One week after Aaron’s death, DCF concluded its investigation into the complaint the Zachares had filed against the Millers last year. Jarod Wolsey, deputy director of foster care licensing for DCF, informed the Millers they were being cited for an incident from 2017.
Shortly after Aaron’s arrival at the ranch, the Millers tethered the child to a tree during a visit to the lake because he wouldn’t stop trying to run into the water. Even though they received verbal approval from Saint Francis to tether the child in that circumstance, the action was unacceptable to DCF. Autism specialists, state officials and Saint Francis confirmed to Kansas Reflector that this is not a recommended technique.
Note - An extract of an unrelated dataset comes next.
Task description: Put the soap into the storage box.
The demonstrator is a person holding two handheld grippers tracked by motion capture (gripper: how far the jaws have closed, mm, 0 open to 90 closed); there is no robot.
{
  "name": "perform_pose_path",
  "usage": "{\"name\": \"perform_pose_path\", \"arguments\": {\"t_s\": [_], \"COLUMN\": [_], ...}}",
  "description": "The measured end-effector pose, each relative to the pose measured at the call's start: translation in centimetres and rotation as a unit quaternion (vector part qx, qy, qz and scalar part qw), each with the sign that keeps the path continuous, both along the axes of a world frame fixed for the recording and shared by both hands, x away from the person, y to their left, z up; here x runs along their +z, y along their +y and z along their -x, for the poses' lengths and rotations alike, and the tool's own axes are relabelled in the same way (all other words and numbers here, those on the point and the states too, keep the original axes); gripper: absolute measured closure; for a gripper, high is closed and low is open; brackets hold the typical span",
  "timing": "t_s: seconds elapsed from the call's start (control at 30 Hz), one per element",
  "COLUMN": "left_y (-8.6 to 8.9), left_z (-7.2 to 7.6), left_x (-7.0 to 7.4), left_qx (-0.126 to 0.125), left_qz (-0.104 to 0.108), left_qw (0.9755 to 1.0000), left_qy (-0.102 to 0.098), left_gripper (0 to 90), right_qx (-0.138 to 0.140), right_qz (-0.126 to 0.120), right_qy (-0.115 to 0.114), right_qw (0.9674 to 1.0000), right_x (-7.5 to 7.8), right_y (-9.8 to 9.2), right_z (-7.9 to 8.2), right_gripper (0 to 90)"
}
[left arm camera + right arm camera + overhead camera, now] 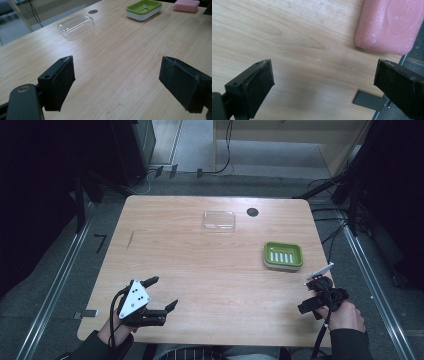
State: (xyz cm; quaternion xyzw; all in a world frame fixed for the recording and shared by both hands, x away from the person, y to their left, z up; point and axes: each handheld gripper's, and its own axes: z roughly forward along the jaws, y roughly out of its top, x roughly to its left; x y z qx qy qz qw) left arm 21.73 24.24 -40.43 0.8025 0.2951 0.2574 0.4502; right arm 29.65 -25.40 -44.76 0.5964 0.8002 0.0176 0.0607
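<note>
Your right gripper (322, 82) has its two black jaws spread wide, and nothing is between them; they hang over bare wood. In the right gripper view, the pink soap bar (390, 25) lies in the upper right of the frame, near the edge of the wooden table (287, 37), just beyond the right jaw and apart from it. In the high view this gripper (320, 295) is at the lower right, at the table's edge, held in your right hand (346, 316).

Your left gripper (117, 85) also stands wide open and holds nothing. In the high view it (162, 295) is at the lower left, above the table near the front edge.

In the left gripper view, the green soap dish (143, 9) sits at the upper middle of the frame, and the soap bar (187, 5) lies just to its right, not touching it. A clear plastic lid (75, 25) lies in the upper left of that frame, well apart from both.
</note>
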Motion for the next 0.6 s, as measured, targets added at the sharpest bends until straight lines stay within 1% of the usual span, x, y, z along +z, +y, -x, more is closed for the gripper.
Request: {"name": "perform_pose_path", "arguments": {"t_s": [0.17, 0.2, 0.27, 0.47, 0.6], "left_y": [0.0, 0.0, 0.0, 0.0, -0.1], "left_z": [0.0, 0.0, 0.0, 0.0, 0.0], "left_x": [0.0, 0.0, 0.0, 0.0, 0.0], "left_qx": [-0.001, -0.001, -0.003, -0.004, -0.004], "left_qz": [0.000, -0.001, -0.001, -0.001, -0.002], "left_qw": [1.0000, 1.0000, 1.0000, 1.0000, 1.0000], "left_qy": [0.000, 0.000, 0.001, 0.001, 0.002], "left_gripper": [14.0, 14.0, 14.0, 14.0, 14.0], "right_qx": [-0.006, -0.011, -0.011, -0.015, -0.019], "right_qz": [-0.004, -0.005, -0.007, -0.014, -0.020], "right_qy": [0.005, 0.006, 0.009, 0.007, 0.013], "right_qw": [1.0000, 0.9999, 0.9999, 0.9998, 0.9995], "right_x": [-0.1, -0.2, -0.2, -0.1, -0.2], "right_y": [-0.6, -0.7, -1.0, -1.6, -2.0], "right_z": [-0.7, -0.9, -1.2, -1.9, -2.4], "right_gripper": [2.7, 2.7, 2.7, 2.7, 2.7]}}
The Millers recently learned their license to be foster parents was being revoked by TFI Family Services, another state contractor, as a result of the DCF citation. The Millers believe the action is punishment for talking about Aaron’s death.
“You all sent him to THAT home to be sent back to us in a box,” Tina wrote in her reply to Wolsey.
“We LOVED him and we did EVERYTHING for him!” she wrote. “We fought for him when NO ONE, including your office, would not. He was loved, he was valued and he was worthy!!!! He will NOT be forgotten.”